**Source data**
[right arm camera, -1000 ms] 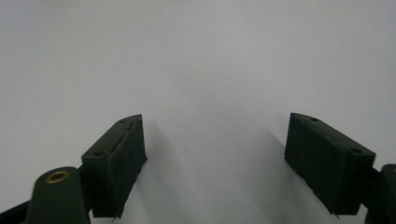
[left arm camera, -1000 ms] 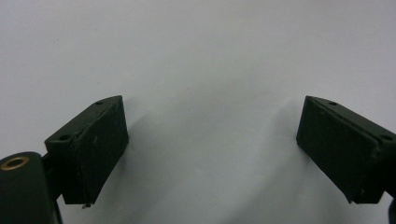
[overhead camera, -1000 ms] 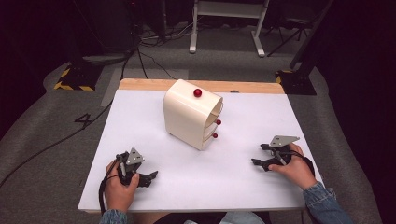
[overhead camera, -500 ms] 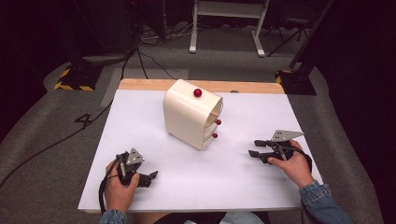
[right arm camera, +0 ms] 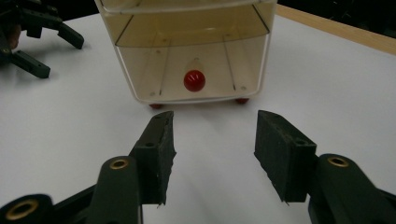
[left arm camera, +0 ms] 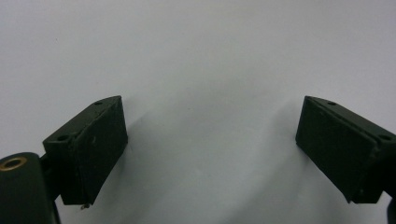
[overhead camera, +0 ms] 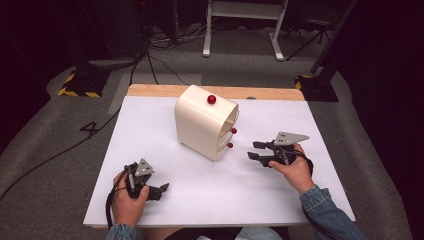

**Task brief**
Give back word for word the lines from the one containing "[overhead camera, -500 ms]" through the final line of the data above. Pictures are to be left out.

**Output of the exercise**
[overhead camera, -500 ms] 
[right arm camera, +0 ms] 
[left arm camera, +0 ms] 
[overhead camera, +0 ms] 

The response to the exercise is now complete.